Cantor Fitzgerald and Securitize introduced a partnership on July 15 to deliver IPOs and follow-on choices by public firms onto blockchain infrastructure, in an effort to broaden tokenization from secondary market buying and selling to the first capital-raising means of conventional capital markets.
Cantor Turns to Securitize for On-chain IPOs
Cantor Fitzgerald is trying to forge a brand new path for conventional capital markets by partnering with Securitize to deliver IPOs and follow-on choices of public firms onto blockchain infrastructure. Of their July 15 announcement, the 2 events said that this mannequin will nonetheless function throughout the framework of conventional capital markets, however will use tokenization to subject, distribute, and handle securities in a extra digital method.
Securitize and Cantor Fitzgerald are bringing IPOs and follow-on choices onchain.
Collectively, we’re making a regulated means for firms to lift capital and conduct IPOs utilizing blockchain-based infrastructure. pic.twitter.com/lWmaXrvT7E
— Securitize (@Securitize) July 15, 2026
If efficiently carried out for IPOs, it can contact the very core of fairness capital markets, the place the first capital-raising course of nonetheless depends closely on a number of layers of intermediaries and extremely handbook post-trade verification processes. For Cantor, it is a option to transition its ECM and buying and selling capabilities onto a brand new infrastructure layer; for Securitize, it is a chance to push tokenization expertise deeper into public securities issuance.
How On-chain IPOs Would Work
In line with the announcement, Cantor shall be in command of market construction and distribution, whereas Securitize will present the infrastructure for issuing, distributing, and servicing tokenized securities.

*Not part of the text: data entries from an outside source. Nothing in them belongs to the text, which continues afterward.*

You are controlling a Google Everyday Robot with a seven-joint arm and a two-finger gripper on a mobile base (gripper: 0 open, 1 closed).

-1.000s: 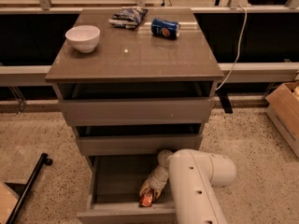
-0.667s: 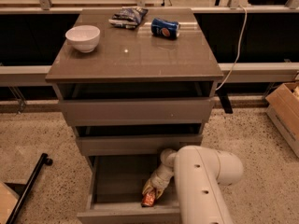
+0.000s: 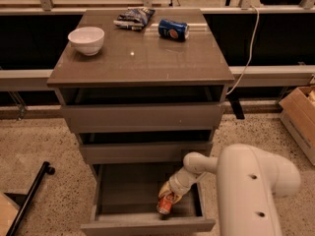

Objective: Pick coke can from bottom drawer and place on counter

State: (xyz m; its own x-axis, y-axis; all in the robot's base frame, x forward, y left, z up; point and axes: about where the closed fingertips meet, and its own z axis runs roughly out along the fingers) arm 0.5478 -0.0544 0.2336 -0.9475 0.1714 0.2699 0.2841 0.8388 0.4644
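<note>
The bottom drawer (image 3: 147, 226) is pulled open, with a grey inside. The coke can (image 3: 165, 205), red-orange, sits tilted in the drawer's right part near the front. My gripper (image 3: 171, 194) reaches down into the drawer from the right, on the end of the white arm (image 3: 246, 181), and is closed around the can's upper end. The counter (image 3: 142, 63) is the glossy grey-brown top of the cabinet, well above the gripper.
On the counter stand a white bowl (image 3: 86, 39) at the left, a blue Pepsi can (image 3: 173, 29) lying on its side and a chip bag (image 3: 134, 17) at the back. The two upper drawers are slightly open. A cardboard box (image 3: 300, 117) stands at the right, a black pole (image 3: 27, 198) at the lower left.
The gripper and the coke can have shifted together a little to the right and slightly up inside the drawer. The arm's elbow has swung rightwards.
</note>
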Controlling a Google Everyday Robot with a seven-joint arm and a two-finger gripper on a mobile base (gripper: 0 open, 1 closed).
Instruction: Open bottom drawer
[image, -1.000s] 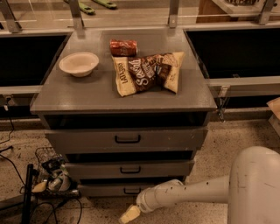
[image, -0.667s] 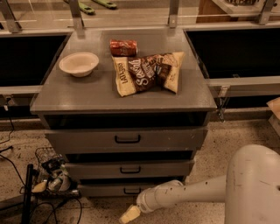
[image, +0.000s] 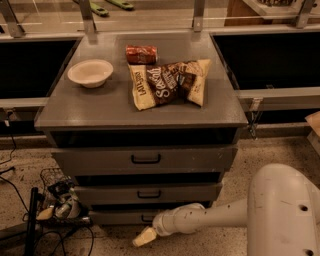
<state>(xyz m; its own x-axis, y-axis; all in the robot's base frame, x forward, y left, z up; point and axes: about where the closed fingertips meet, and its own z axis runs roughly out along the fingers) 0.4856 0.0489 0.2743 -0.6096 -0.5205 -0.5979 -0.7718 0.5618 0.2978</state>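
My gripper (image: 145, 236) hangs low by the floor, just in front of the bottom drawer (image: 117, 217), the slimmest front, lowest in the stack, apparently shut. I'm down here to reach its small black handle (image: 145, 218). Open or closed — I cannot tell.

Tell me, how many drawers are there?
3: a top drawer, a middle drawer beneath it, and the bottom drawer lowest. The gripper hangs near the floor before the bottom drawer.
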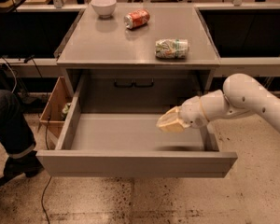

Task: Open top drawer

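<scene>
The top drawer point(135, 163) is a wide grey handle-less drawer pulled far out from under the grey counter. Its broad shallow tray point(126, 132) looks bare inside. My gripper point(168, 122), with pale yellowish fingers, hangs over the right part of the open tray, above its floor and a little behind the drawer front. It touches nothing that I can see. My white arm point(252, 101) reaches in from the right.
On the counter point(107, 41) lie a white bowl point(104, 6), a red can point(136, 18) on its side and a crumpled greenish can point(171, 48). A cardboard box point(53, 107) stands left of the drawer. A seated person's leg point(9, 125) is at far left.
</scene>
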`<state>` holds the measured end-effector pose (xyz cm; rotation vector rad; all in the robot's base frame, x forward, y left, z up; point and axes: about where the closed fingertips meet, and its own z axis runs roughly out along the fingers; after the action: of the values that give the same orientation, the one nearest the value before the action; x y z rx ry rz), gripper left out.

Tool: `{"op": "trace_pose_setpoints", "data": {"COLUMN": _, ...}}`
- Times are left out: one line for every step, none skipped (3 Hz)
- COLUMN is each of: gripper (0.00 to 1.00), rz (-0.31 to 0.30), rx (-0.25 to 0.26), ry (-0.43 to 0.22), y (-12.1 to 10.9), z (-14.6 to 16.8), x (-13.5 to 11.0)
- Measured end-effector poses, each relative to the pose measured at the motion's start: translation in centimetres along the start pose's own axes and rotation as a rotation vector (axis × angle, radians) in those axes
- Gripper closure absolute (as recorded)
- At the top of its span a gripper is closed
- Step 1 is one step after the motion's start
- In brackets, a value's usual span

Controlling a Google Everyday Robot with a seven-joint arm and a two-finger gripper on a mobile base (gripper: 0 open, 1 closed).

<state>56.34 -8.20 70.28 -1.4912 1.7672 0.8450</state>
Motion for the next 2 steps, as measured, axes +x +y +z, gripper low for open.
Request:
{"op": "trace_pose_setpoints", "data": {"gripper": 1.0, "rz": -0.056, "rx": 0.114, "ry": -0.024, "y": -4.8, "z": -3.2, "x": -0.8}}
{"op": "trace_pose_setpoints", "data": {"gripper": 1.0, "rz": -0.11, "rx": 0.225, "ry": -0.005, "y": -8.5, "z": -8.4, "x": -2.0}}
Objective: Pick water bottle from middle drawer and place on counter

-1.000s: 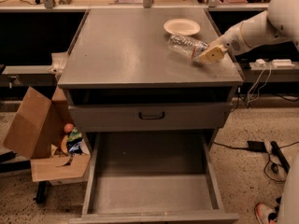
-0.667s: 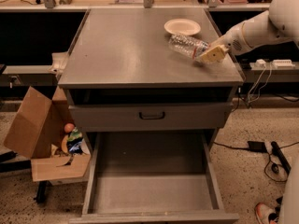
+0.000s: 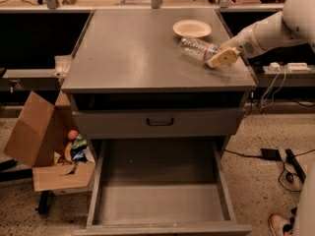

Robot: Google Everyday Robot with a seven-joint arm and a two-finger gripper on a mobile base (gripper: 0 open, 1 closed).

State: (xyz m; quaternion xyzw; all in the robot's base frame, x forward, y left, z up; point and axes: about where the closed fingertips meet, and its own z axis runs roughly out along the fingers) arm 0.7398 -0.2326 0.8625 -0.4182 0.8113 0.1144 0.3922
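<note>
Water bottle [image 3: 196,48]: state position and reason. (Checker)

It lies on its side on the desk [image 3: 133,53], in the far right quarter. It is angled from far-left to near-right, just on the near side of the cream bowl [image 3: 192,28] and apart from it. The desk is the target surface, so I judge the placing step to be at or close to completion. The middle drawer [image 3: 160,200] stands pulled out below with a bare floor, which fits the bottle being out of it. (Operator)

Pincer state? (Checker)

The pincer [image 3: 222,58] sits at the bottle's near-right end, and the arm reaches in from the right. I cannot tell whether it pinches the bottle or merely rests against it. I treat the bottle as held until verified. (Operator)

Appearance of the bottle? (Checker)

Clear plastic with a crinkled, ribbed body that catches highlights, and the grey desk shows through it. I can make out no liquid level. The end at the pincer is covered, so I cannot say which way the cap points. Caution: a round body lying on a flat top may roll, and the desk's right edge is near. (Operator)
</note>
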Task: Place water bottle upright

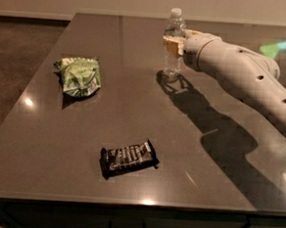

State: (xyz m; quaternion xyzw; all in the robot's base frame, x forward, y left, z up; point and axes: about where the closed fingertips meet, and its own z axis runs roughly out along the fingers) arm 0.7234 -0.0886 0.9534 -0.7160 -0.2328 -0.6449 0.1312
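Observation:
The water bottle is a small clear ribbed bottle with a white cap. It stands upright at the far middle of the dark table, its base at or just above the surface. My gripper reaches in from the right on a white arm. It is shut on the bottle's upper body, with tan fingers around it. The label band is hidden behind the fingers.
A crumpled green chip bag lies at the left of the table. A dark snack bar wrapper lies near the front edge. The arm's shadow falls across the right side of the table.

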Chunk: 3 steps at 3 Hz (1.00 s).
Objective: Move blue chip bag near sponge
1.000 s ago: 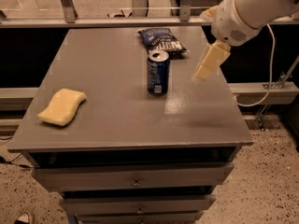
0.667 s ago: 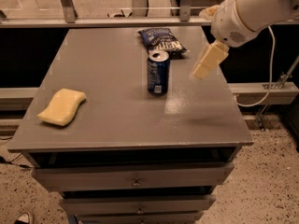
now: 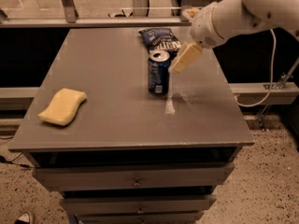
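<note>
The blue chip bag [image 3: 160,38] lies flat at the far middle of the grey table [image 3: 107,111], partly behind the upright blue soda can [image 3: 158,72]. The pale yellow sponge [image 3: 62,106] lies near the table's front left edge, far from the bag. My gripper [image 3: 185,58] hangs from the white arm, above the table just right of the can's top and in front of the bag's right end. It holds nothing that I can see.
The soda can stands between the bag and the table's front. A railing and glass panels run behind the table. Drawers sit under the tabletop. A cable hangs at the right side.
The arm and gripper have moved left, from right of the can to close beside its top and nearer the chip bag. Bag, can and sponge have not moved.
</note>
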Motion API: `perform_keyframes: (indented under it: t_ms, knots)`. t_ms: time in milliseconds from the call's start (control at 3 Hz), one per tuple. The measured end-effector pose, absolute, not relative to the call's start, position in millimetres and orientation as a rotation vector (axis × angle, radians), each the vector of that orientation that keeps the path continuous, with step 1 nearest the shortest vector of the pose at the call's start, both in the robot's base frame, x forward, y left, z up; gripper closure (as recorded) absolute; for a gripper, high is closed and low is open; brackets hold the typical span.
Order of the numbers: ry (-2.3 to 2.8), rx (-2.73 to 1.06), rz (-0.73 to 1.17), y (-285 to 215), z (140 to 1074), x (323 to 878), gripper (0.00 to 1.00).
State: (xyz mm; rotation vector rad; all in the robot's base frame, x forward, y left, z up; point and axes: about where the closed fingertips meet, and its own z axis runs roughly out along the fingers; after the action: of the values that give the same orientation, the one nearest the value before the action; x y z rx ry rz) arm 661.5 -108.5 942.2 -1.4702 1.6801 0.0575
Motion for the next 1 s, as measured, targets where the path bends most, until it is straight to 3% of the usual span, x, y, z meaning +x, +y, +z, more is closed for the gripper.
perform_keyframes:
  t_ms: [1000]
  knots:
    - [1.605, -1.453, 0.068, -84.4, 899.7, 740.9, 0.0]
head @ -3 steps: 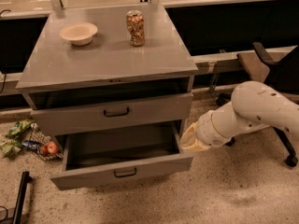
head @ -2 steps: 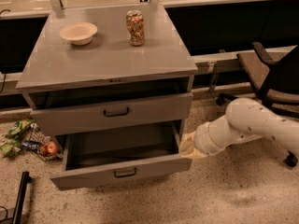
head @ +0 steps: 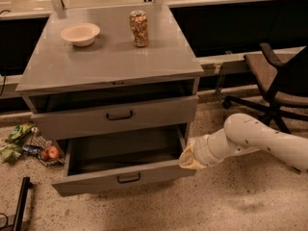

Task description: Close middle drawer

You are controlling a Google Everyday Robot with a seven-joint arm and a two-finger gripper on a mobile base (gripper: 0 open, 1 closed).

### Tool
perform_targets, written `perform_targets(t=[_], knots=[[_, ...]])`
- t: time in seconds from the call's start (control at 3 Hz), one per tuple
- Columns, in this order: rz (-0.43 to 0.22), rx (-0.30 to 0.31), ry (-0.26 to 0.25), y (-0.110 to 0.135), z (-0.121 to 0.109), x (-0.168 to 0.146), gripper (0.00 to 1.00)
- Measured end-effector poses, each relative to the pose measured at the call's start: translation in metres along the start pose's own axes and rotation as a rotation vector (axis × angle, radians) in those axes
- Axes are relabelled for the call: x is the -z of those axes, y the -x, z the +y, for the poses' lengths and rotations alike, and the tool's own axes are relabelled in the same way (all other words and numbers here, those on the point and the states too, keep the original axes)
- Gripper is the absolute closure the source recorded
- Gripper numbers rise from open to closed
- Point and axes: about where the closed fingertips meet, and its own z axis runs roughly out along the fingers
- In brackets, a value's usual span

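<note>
Tool (head: 187, 159) low, at right front corner of middle drawer (head: 96, 181), touching or just beside it. Tool spread or closed: can't tell. Drawer lies to tool's left, pulled well out. Contact looks off-centre, risks skewing. Bring tool left toward handle (head: 129, 178), in front of panel, then push straight back, level, until flush. Upper drawer (head: 159, 110) above tool, slightly ajar; stay below it.

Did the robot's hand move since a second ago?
Yes. The gripper dropped lower and slightly left against the cabinet, ending beside the open drawer's right front corner.
</note>
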Motion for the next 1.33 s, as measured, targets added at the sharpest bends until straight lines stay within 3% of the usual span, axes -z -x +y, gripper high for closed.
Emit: perform_targets(t=[0.33,0.67,1.33], knots=[[-0.035,-0.023,0.013,-0.003,0.006,-0.025,1.0],[-0.086,-0.034,0.017,0.0,0.015,-0.077,1.0],[-0.085,0.014,0.026,0.003,0.017,-0.125,1.0]])
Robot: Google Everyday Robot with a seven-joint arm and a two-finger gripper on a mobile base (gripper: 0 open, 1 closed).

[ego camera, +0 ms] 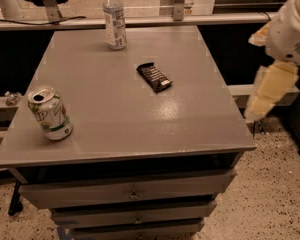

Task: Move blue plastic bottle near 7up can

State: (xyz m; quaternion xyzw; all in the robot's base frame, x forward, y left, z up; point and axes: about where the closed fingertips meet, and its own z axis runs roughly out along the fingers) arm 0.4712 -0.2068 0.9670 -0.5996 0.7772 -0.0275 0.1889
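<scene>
The blue plastic bottle point(114, 20) stands upright at the far edge of the grey table point(115, 129), left of its middle; it is clear with a white cap and a white-and-blue label. The 7up can point(50, 113) stands near the table's front left corner, white and green, slightly dented. My gripper point(271, 91), cream-coloured on a white arm, hangs off the table's right side, level with its right edge and far from both the bottle and the can. It holds nothing that I can see.
A flat black snack bar point(154, 77) lies near the table's middle, between bottle and gripper. The table tops a drawer cabinet point(132, 194). A rail with metal posts point(178, 4) runs behind the far edge. Speckled floor point(270, 194) lies to the right.
</scene>
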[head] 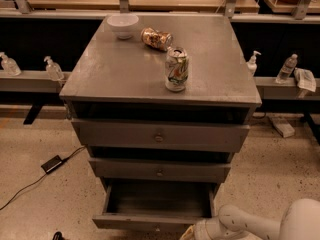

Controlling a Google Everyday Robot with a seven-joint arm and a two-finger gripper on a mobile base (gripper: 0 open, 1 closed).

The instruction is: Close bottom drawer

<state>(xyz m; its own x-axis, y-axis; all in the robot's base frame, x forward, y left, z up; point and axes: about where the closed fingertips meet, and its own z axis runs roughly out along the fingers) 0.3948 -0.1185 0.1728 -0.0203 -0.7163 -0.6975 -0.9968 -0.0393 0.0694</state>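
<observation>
The bottom drawer (150, 219) of the grey cabinet is pulled out, and its dark inside shows from above. Its narrow front panel runs along the lower edge of the view. My gripper (192, 232) is at the bottom edge, right against the right part of that front panel. My white arm (250, 224) reaches in from the lower right. The drawer's knob is barely in view at the frame's bottom.
The middle drawer (160, 170) and top drawer (159, 135) stick out slightly above. On the cabinet top (115, 74) stand a green soda can (176, 69), a lying can (156, 38) and a white bowl (123, 25). A black power brick (51, 164) lies on the floor left.
</observation>
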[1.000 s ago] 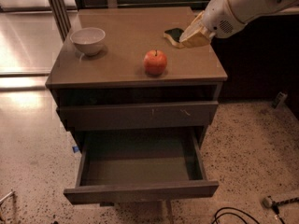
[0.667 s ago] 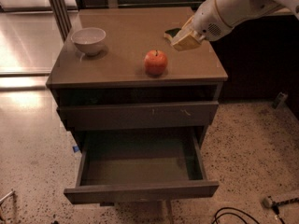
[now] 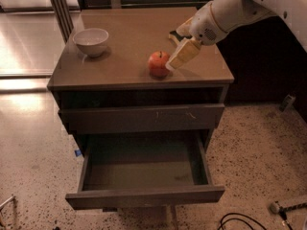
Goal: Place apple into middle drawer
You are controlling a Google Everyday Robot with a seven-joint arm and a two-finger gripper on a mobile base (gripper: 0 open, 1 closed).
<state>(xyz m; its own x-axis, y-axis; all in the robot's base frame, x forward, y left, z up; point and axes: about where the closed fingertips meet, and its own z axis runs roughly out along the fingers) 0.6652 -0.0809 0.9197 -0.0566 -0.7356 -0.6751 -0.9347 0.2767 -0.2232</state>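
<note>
The red-orange apple (image 3: 158,63) with a dark stem sits on the brown cabinet top (image 3: 129,42), near its front edge. My gripper (image 3: 179,55) comes in from the upper right on a white arm, and its pale fingertips are just right of the apple, close to touching it. The middle drawer (image 3: 144,169) is pulled out below, with a plain front and a dull greenish-grey floor with nothing in it.
A white bowl (image 3: 90,41) stands at the cabinet top's left. A green-and-yellow sponge (image 3: 173,33) shows partly behind the arm. The closed upper drawer front (image 3: 144,118) has pale scratches. Black cables (image 3: 240,222) lie on the speckled floor at lower right.
My gripper has moved down and to the left, from beside the sponge at the back right to right next to the apple. The apple and drawer have not moved.
</note>
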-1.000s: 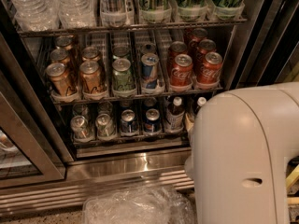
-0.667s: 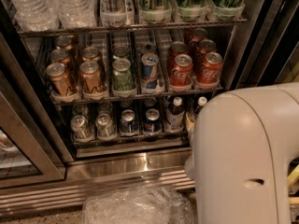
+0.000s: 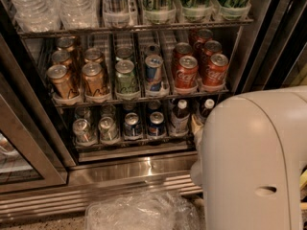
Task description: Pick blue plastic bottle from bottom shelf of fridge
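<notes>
The fridge (image 3: pixel 120 174) stands open, its glass door (image 3: pixel 21 152) swung to the left, so the front of the bottom shelf (image 3: pixel 96 145) is bare of cover from its left end to about three quarters across. Past that, the robot's large white arm housing (image 3: pixel 254 162) fills the lower right and hides the shelf's right front corner. The blue plastic bottle (image 3: pixel 179 116) stands upright in a lane near the right end of that shelf, close behind the front rail. Blue-and-silver cans (image 3: pixel 156 123) sit just to its left and a second white-capped bottle (image 3: pixel 206 108) just to its right, leaving little side room. The rack of red cans (image 3: pixel 199 71) hangs low over its cap. Of the tool (image 3: pixel 196 125) only a tan sliver shows at the housing's left edge, just beside the bottle's right side; whether it is wide, narrow or touching the bottle, I cannot tell. Crumpled clear plastic (image 3: pixel 139 210) lies on the floor below the base grille.
</notes>
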Motion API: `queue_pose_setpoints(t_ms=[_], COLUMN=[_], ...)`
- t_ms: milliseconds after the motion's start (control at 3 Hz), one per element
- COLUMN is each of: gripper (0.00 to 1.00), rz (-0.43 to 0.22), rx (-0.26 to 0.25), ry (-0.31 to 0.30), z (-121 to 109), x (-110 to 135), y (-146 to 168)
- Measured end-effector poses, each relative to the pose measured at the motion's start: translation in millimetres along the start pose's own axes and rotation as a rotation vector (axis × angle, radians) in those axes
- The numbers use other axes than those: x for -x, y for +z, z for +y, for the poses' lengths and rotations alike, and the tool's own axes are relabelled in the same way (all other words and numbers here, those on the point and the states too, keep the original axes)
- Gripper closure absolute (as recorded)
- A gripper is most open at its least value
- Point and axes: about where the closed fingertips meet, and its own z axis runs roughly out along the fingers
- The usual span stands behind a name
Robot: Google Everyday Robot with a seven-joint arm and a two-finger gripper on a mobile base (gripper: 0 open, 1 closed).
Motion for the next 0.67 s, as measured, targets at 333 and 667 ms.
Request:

On this mannequin, the blockchain doesn’t substitute the complete IPO course of however as an alternative serves because the infrastructure layer for recording, transferring, and managing possession rights.
Traders will nonetheless take part in an providing following the logic of conventional capital markets, however the securities might be represented as tokens on the blockchain. Securitize emphasised that the implementation stays inside an “established capital markets framework,” that means it should nonetheless adhere to present necessities concerning choices, custody, settlement, and transaction oversight.
The inclusion of Securitize Markets, LLC, an SEC-registered broker-dealer, on this construction demonstrates that the mannequin is designed to function throughout the present regulatory system. The novelty lies in how the infrastructure is extra digitalized, not in bypassing securities laws.
Securitize’s Monitor Report
Securitize was based in 2017 and has constructed a extremely distinct place within the tokenized belongings sector. In line with Securitize, the corporate now manages over $5 billion in belongings as of July 2026 and said that it has tokenized over $4 billion in belongings. Amongst its most outstanding merchandise is BlackRock’s BUIDL, a tokenized treasury fund that has been carefully watched by the market over the previous yr.
The corporate additionally just lately went public beneath the ticker SECZ following a SPAC merger deal involving Cantor Fitzgerald, with a valuation of roughly $1.25 billion, in accordance with beforehand reported sources. Securitize shares rose following the partnership information with Cantor, displaying that traders are viewing this settlement as a part of the corporate’s enlargement story, fairly than only a media-focused announcement.
Why Wall Road Is Transferring Towards Tokenization
The Cantor-Securitize settlement comes at a time when Wall Road is ramping up broad-scale tokenization testing. The Wall Road Journal (WSJ) reported that the DTCC is launching a trial to tokenize shares and Treasury bonds with practically 40 taking part establishments, together with JPMorgan, Goldman Sachs, BlackRock, Vanguard, and the NYSE. The participation of many main names signifies that tokenization is steadily shifting from an experimental matter to a route for upgrading monetary infrastructure.
Wall Road is thinking about tokenization as a result of conventional issuance and buying and selling processes nonetheless move by many middleman layers, creating friction in possession registration, settlement, and distribution. Tokenization is predicted to scale back these frictions, improve monitoring capabilities, and broaden distribution attain whereas remaining inside present regulatory frameworks.
What to Watch Subsequent
This mannequin will solely be confirmed as soon as a primary issuer really makes use of it. The settlement presently solely opens up a path for on-chain IPOs and follow-on choices, whereas the precise influence will solely develop into clear as soon as the primary transaction happens.
Operational particulars will even decide how far the mannequin can go, from voting rights, dividends, and switch restrictions to last settlement.
One other level to look at is whether or not on-chain choices will begin with follow-on choices or go straight into major IPOs. If follow-on choices show efficient, it may function a stepping stone for bigger offers afterward.